Franz Overbeck bigraphy, stories - German Theologian

Franz Overbeck : biography

16 November 1837 - 26 June 1905

Franz Camille Overbeck (16 November 1837 - 26 June 1905) was a German Protestant theologian. In Anglo-American discourse, he is perhaps best known in regard to his friendship with Friedrich Nietzsche; while in German theological circles, Overbeck remains discussed for his own contributions.

Life

Youth

Franz Overbeck was born in Saint Petersburg as a German citizen to Franz Heinrich Herrmann Overbeck, a German-British merchant, and his wife, Jeanne Camille Cerclet, who was born in Saint Petersburg to a French family. Consequently, his upbringing was European and humanistic: first taking place in Saint Petersburg, then in Paris from 1846 until the February Revolution of 1848, once again in Saint Petersburg, and after 1850 in Dresden. This international education helped him gain fluency in the most important European languages.

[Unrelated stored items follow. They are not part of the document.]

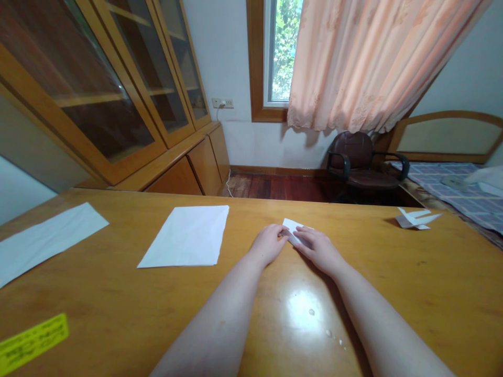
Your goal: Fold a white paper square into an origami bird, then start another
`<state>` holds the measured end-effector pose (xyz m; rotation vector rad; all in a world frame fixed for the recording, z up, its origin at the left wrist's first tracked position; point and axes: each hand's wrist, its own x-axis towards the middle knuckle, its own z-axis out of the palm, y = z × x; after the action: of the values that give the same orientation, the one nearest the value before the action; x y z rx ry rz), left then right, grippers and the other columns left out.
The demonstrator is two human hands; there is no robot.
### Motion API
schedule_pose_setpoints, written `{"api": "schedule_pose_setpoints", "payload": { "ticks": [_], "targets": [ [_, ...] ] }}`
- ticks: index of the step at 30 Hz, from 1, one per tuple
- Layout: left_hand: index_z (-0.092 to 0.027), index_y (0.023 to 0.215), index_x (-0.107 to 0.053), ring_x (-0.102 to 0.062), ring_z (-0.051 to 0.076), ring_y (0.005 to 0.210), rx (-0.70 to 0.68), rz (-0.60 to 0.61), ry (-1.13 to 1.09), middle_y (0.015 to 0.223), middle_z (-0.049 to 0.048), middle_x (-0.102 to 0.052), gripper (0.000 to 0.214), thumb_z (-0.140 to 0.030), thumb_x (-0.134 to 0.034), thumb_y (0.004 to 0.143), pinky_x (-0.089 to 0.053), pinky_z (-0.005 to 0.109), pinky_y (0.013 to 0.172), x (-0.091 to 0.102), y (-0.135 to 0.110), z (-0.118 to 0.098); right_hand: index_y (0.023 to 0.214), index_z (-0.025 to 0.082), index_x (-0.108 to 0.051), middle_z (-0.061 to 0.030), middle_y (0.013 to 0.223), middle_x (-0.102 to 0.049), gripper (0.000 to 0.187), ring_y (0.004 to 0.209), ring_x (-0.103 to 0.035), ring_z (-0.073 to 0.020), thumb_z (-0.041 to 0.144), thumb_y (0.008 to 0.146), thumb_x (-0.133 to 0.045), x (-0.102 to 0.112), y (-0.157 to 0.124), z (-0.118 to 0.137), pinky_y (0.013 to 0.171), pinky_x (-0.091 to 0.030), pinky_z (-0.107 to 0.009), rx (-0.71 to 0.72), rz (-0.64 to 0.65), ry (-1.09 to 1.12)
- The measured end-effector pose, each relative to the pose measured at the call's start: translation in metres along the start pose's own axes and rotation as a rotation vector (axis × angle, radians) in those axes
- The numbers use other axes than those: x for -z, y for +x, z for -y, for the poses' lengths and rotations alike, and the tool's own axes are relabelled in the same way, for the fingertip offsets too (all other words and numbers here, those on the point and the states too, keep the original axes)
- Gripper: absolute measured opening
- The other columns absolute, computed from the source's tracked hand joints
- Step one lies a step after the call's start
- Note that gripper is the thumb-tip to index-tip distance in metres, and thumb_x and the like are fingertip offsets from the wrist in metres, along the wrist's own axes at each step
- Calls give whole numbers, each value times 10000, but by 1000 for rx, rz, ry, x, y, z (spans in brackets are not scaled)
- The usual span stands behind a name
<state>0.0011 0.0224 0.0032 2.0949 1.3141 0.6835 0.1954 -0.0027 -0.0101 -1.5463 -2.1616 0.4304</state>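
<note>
A small folded white paper (291, 225) lies on the wooden table (118, 314) between my two hands. My left hand (269, 243) is closed at the paper's left edge, its thumb and fingertips pinching there. Over the paper's right part rests my right hand (319, 250), fingers stretched out and pressing on it. Part of the paper is hidden under those fingers. To the left lies a stack of white paper sheets (186, 235), apart from both hands.
A long white paper strip (51, 238) lies at the far left, and a yellow label (33, 343) near the front left. At the right stands a folded paper piece (415, 219). Beyond the table are a glass-door cabinet (157, 141), an armchair (356, 157) and a bed (451, 180).
</note>
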Motion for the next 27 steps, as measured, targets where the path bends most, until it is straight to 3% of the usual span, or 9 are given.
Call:
{"api": "schedule_pose_setpoints", "payload": {
  "ticks": [17,24,27],
  "targets": [
    [-205,1065,-631,-577,185,950,4,6,-11,1032,49,-643,270,-214,-516,821,-451,304,866,1,0,-2,1170,251,-621,-76,1284,-566,407,1217,-485,-255,439,812,-568,2,0,2,1046,-341,-461,2,-7,31],
    [-204,1068,-629,-576,187,949,2,-2,-4,1027,48,-643,271,-219,-514,824,-451,310,868,1,-1,-3,1193,235,-605,-81,1302,-550,478,1223,-476,-262,398,746,-647,2,1,2,1048,-336,-455,-11,20,2],
    [-201,1057,-634,-574,189,954,9,3,-4,1033,49,-644,263,-221,-512,825,-450,311,873,2,-1,-4,1186,249,-608,-72,1304,-550,423,1234,-466,-256,396,789,-597,2,1,2,1052,-329,-460,-16,23,13]
  ]
}}
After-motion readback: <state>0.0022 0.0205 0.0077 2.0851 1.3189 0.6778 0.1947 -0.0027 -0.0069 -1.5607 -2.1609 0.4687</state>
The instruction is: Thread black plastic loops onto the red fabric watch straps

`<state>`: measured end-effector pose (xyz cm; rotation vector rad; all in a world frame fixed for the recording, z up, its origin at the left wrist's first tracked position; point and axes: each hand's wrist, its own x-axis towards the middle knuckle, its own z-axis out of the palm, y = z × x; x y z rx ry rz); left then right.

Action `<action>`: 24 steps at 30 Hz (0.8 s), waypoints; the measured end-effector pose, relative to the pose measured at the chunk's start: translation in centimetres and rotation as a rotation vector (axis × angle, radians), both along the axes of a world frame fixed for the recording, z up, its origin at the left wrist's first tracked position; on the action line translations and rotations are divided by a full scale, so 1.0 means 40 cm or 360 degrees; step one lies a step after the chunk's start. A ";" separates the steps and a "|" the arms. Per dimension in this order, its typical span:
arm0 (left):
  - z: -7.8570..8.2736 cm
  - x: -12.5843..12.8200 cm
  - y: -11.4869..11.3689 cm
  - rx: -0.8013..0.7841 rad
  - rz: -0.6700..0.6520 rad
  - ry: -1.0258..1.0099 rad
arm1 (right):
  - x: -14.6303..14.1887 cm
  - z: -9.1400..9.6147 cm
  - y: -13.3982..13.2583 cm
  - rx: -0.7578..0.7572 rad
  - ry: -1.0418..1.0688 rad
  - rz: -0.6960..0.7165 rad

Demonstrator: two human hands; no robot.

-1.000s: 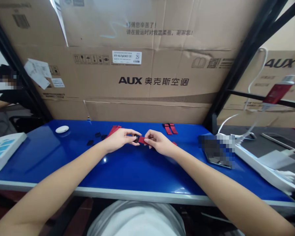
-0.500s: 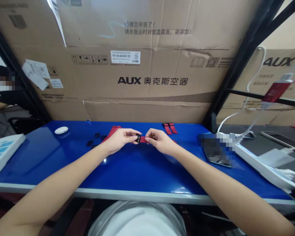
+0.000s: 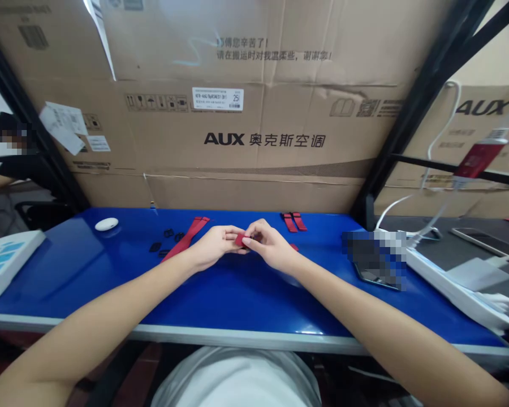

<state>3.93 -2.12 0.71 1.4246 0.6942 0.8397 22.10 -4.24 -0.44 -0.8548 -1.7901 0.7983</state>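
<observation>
My left hand [image 3: 215,246] and my right hand [image 3: 270,244] meet above the middle of the table, fingers closed. Between their fingertips shows a short piece of red webbing strap [image 3: 240,240]. My right thumb and fingers pinch this strap. My left fingers are around the black buckle, which is now mostly hidden behind the strap and fingertips. A bit of red shows beyond my right wrist. Left of my left hand, a longer red strap [image 3: 186,242] and several loose black buckles [image 3: 168,232] lie on the table.
Two red straps with black fittings [image 3: 294,221] lie at the back of the blue table [image 3: 237,299]. A phone [image 3: 375,263] and a white power strip [image 3: 445,282] are at right, a white round object [image 3: 106,224] at left. Cardboard [image 3: 254,186] stands behind; a person [image 3: 14,141] sits far left.
My hands have come closer together. The red strap end now stands folded up at the fingertips, covering most of the black buckle that showed before.
</observation>
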 end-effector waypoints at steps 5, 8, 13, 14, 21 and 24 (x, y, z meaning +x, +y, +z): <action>-0.017 0.005 0.008 0.0345 0.0204 0.0336 | 0.022 0.009 0.011 0.0031 -0.0208 -0.0046; -0.030 0.004 0.010 0.0611 0.0302 0.0530 | 0.023 0.005 0.014 0.0040 -0.0400 -0.0153; -0.030 0.010 -0.007 0.0831 0.0352 0.0679 | 0.010 -0.007 0.011 0.0080 -0.0504 -0.0257; -0.027 0.011 -0.011 0.0842 0.0355 0.0683 | 0.008 -0.008 0.010 0.0089 -0.0512 -0.0270; -0.005 0.011 -0.029 0.0851 0.0318 0.0586 | 0.021 -0.004 0.018 0.0058 -0.0501 -0.0223; -0.005 0.008 -0.023 0.0809 0.0272 0.0495 | 0.027 -0.006 0.023 0.0033 -0.0447 -0.0208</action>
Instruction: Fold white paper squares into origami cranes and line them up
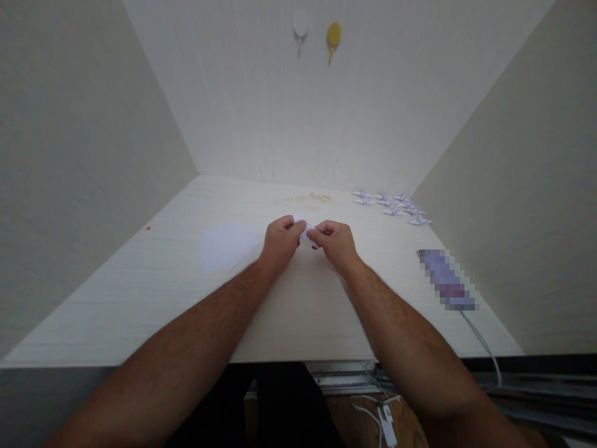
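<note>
Device [445,280]: lay, blurred, on the right of the table [303,311].
Sheet [226,246]: lay left of the table's middle.
Small paper [304,236]: was pinched by left hand [281,239] and right hand [336,244], over the table's middle.
Folded papers [393,212]: sat near its far right corner.

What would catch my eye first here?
Probably the left hand and right hand, pinching a small white paper between them over the pale table. Then the cluster of folded white paper shapes near its far right corner, and a bright yellow hook-like piece high on the back wall.
</note>
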A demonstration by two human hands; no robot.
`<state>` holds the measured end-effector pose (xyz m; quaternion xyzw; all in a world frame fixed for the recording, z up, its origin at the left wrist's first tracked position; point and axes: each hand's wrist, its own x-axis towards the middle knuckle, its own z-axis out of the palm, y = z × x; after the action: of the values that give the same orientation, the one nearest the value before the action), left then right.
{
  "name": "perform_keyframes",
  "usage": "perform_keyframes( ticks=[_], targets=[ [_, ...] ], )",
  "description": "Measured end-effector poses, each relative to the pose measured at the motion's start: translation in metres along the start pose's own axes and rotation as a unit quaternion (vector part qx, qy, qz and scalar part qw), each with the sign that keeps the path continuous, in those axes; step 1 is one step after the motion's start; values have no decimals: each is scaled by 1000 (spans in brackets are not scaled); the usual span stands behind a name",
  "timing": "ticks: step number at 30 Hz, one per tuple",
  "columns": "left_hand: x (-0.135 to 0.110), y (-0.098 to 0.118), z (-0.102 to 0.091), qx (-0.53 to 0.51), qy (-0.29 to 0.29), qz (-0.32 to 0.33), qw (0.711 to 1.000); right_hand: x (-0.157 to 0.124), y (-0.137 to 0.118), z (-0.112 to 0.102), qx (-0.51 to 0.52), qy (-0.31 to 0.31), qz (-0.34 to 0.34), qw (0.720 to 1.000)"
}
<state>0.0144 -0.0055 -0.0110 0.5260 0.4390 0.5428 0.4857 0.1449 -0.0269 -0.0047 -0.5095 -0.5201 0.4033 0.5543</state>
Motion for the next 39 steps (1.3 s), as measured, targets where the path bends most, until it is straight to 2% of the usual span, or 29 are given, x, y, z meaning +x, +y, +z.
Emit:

From 1856 until 1864, Overbeck studied theology in Leipzig, Göttingen, Berlin, and Jena. Primarily through the lectures of Karl Schwarz and in conjunction with the historical theology of Ferdinand Christian Baur, his studies situated him at the beginning of academic criticism against the official theology. In 1859, he received his doctorate degree, after which he worked on his Habilitation on Hippolytus until 1864. After 1864, he taught as a Privatdozent in Jena.

During his student time in Leipzig, he became close friends with Heinrich von Treitschke, and in Göttingen, Overbeck had become a member of the Burschenschaft 'Hannovera'.

Theologian in Basel

In 1870, Overbeck became professor of New Testament Exegesis and Old Church History at the University of Basel. From that time until 1875, he lived in the same house, one floor under, his colleague Friedrich Nietzsche. During this time, the housemates developed a friendship that would remain crucial for each other.

In 1873, Overbeck published his most important work 'How Christian is Our Present-Day Theology?' ('Über die Christlichkeit unserer heutigen Theologie'), in which he argued that the 'historical' Christianity, as developed by the fathers of the church, neither did nor could have to do with the original ideas of Christ. He observed that early Christianity had opposed itself to every type of history, culture, and science, which made a 'Christian theology' impossible. In this work, Overbeck criticized the conservative ('apologetic') theology, which stuck dogmatically to doctrines, as much as the 'liberal' theology, which asserted that belief and knowledge could be reconciled. According to Overbeck, both failed to capture an essence of Christianity, which excludes every type of scientific knowledge.

This work was primarily incited by David Strauss's 'The Old and New Faith' ('Vom alten und neuen Glauben') and Paul de Lagarde's 'On the Relationship of the German States to Theology, Church, and Religion' ('Über das Verhältniss des deutschen Staates zu Theologie, Kirche und Religion'). Both authors attempted to shape a modern Christian religion with the help of theological scholarship. Overbeck regarded this project impossible and fundamentally in error. In his afterword for the second edition in 1903, he renewed this critique against theologian Adolf von Harnack and his work 'The Essence of Christianity' ('Das Wesen des Christentums').

The publication of this book practically destroyed all his chances to become professor at a German university. He remained in Basel, and for more than ten years, he held the same introductory lecture without addressing his provocative theses.

In private, Overbeck made voluminous notes for a 'Church Lexicon', in which he develops personal accounts, principally theological but also political, cultural, philosophical, and a literature bibliography with commentary. The goal of this collection fulfilled the only purpose Overbeck saw for a scholarly theologian: a profane history of the church. Exactly what Christianity itself would not explain or could not understand, moreover what it would deny, Overbeck documented, thereby demonstrating his primary dilemma: that a 'Christian theology' is impossible.